WHAT YOU SHOULD DO:
Look through the records below, and copy out every line that holds the string "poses".
━━━━━ DATA FOR REVIEW ━━━━━
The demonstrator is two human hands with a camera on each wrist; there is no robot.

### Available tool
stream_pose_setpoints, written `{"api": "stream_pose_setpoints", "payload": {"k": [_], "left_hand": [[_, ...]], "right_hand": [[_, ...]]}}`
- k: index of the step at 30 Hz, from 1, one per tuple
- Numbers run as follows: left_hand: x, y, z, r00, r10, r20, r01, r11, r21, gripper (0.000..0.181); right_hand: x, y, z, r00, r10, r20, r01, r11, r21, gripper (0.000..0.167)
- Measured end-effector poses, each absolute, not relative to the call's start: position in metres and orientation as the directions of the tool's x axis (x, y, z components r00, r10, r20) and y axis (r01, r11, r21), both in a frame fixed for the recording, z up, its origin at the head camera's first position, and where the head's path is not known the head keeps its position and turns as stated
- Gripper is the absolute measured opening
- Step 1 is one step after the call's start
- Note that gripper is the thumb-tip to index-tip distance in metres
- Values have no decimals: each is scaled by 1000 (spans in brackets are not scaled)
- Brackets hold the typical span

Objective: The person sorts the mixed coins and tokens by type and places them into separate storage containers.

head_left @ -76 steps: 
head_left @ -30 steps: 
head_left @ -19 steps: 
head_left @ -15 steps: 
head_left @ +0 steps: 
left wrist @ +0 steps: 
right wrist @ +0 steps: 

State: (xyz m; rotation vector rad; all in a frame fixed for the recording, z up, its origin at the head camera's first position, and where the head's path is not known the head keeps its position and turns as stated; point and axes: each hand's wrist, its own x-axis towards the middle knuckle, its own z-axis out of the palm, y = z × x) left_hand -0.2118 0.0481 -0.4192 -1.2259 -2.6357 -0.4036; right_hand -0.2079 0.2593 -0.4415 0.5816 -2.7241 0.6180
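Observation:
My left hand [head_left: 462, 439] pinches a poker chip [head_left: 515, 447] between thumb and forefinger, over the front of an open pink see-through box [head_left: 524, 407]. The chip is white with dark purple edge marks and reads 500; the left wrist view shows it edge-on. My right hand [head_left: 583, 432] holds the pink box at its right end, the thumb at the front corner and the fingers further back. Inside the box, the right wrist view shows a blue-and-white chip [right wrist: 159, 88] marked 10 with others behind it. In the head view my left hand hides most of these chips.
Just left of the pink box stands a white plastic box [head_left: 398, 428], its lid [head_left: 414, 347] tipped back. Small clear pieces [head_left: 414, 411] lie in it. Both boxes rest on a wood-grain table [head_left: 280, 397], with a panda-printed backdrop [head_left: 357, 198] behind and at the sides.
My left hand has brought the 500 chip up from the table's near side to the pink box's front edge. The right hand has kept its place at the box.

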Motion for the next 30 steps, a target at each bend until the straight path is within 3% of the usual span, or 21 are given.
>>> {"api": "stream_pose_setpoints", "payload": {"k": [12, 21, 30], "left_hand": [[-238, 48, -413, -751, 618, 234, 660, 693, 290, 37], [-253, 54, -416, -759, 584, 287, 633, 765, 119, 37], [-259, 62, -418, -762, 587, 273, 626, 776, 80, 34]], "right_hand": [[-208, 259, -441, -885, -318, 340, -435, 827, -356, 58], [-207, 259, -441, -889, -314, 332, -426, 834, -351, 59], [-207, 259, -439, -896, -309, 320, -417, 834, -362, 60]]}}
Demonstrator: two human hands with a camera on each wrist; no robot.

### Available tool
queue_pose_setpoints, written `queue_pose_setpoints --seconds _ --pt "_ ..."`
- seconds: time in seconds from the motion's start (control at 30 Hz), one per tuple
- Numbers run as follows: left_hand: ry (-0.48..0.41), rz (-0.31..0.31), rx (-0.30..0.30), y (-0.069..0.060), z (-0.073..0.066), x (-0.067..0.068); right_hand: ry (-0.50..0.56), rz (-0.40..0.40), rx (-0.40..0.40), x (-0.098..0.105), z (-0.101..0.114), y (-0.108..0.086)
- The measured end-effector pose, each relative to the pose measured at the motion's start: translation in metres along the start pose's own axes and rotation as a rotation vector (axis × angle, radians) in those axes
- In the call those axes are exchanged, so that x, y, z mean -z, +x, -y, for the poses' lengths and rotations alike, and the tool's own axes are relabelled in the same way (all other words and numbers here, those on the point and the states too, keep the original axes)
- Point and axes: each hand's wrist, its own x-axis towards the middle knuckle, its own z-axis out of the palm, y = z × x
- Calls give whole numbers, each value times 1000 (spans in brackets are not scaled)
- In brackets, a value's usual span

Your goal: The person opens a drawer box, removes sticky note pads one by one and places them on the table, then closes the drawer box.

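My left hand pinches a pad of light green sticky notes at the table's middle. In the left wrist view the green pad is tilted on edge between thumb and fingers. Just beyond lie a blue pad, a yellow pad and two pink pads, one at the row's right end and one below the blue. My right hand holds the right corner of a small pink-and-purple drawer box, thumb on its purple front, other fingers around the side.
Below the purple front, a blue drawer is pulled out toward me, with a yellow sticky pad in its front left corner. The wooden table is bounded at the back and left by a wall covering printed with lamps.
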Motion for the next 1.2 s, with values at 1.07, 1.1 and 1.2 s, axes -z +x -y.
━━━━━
YOUR SOLUTION:
- Measured end-effector poses, each absolute, not relative to the call's start: position in metres and orientation as the directions of the tool's x axis (x, y, z components r00, r10, r20) and y axis (r01, r11, r21), both in a frame fixed for the recording, z up, its origin at the head camera's first position, and where the head's path is not known the head keeps its position and turns as stated
- In the call those axes are exchanged, so that x, y, z mean -z, +x, -y, for the poses' lengths and rotations alike, and the tool's own axes are relabelled in the same way (all other words and numbers here, those on the point and the states too, keep the original axes)

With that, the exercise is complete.